Monthly Archives: July 2008

“Baby in a Box”–flash fiction, Difficult People

Baby in a Box

 

 

          In some hot house corner of her imagination, in dreams, in reality, weren’t imagined scenes possible memories from another life?

          She shivered. This was something horrid, impossibly possible, the time she had a baby and put It in a box. A yellow brown cardboard box. And the baby, a girl, sweet pea cute, Gerber ad kid with dimpled charm, she closed the top and taped it shut gently; she didn’t look down to see the eyelids, two halves of equal width; sad ending, It slept in a textbook box she found in the bookstore dumpster behind the high school.

          Her parents had looked at the baby and said, we’re too old, we don’t want to raise another child. Sorry, but no, the strain will kill us.

          But I can pretend she’s my younger sister or brother.

          But her mother said, no. Taking on that baby would make her seem weird, an older woman who didn’t know when to quit making babies. There’s a time for everything, her mother said, you’ll have to raise It yourself…or let It go.

          But how? And why?

          There didn’t seem to be a boyfriend, a father stepping forward.

          Then she remembered the little casket at that funeral for their neighbor woman’s baby; her mother had taken her to the church service but not to the burying.

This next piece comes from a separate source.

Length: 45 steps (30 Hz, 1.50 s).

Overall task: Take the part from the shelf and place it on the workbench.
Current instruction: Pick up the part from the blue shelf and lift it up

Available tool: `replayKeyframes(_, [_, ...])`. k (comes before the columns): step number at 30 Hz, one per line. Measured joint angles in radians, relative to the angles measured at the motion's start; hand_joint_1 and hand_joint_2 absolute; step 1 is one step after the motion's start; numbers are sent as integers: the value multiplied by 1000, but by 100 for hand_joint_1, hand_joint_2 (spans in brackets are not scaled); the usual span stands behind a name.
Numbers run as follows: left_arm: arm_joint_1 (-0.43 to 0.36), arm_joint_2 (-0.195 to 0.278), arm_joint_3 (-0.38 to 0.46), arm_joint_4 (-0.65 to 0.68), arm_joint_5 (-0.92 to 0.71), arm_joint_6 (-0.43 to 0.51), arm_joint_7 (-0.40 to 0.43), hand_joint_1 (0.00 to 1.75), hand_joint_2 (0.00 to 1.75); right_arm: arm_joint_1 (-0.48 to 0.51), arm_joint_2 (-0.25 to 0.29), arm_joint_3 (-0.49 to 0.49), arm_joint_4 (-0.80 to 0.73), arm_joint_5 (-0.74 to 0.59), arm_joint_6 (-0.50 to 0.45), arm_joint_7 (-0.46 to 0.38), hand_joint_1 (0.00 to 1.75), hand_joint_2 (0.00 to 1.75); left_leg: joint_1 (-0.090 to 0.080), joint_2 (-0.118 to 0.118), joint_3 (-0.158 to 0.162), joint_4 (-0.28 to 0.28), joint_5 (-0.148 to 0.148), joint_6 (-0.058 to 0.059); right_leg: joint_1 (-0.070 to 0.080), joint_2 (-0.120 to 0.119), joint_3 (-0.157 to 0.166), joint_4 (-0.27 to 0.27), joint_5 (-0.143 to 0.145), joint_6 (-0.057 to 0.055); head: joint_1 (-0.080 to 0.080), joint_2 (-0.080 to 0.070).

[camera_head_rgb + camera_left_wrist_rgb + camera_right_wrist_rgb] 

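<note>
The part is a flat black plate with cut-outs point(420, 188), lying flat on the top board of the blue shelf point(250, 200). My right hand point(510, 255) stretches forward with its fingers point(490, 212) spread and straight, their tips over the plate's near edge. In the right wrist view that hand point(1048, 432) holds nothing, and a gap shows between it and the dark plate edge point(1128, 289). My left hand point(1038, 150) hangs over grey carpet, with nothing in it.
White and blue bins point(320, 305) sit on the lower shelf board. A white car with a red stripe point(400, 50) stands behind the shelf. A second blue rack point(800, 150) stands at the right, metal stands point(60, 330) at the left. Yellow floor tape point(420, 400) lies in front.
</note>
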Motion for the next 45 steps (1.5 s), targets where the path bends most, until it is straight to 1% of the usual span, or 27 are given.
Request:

Maybe they cremated the dead baby, and its box might be filled with gray powder and there was no memory now of a little daughter or son or sister or brother.

          Finally, she went to get the baby in a box from the abandoned gas station. The baby was fine. No one who waited at the bus stop had noticed a baby in a box. It smiled, It wasn’t hurt, and It shined from the box like a light of pleasure. It cooed. It was a good baby in a box and It was very clean, with bright brown eyes, very clear and thoughtful.

          Most unusual maturity, she realized, and studied the baby lying in its comfortable bed in the box. She was glad now she would never forget her baby’s eyes. Never never…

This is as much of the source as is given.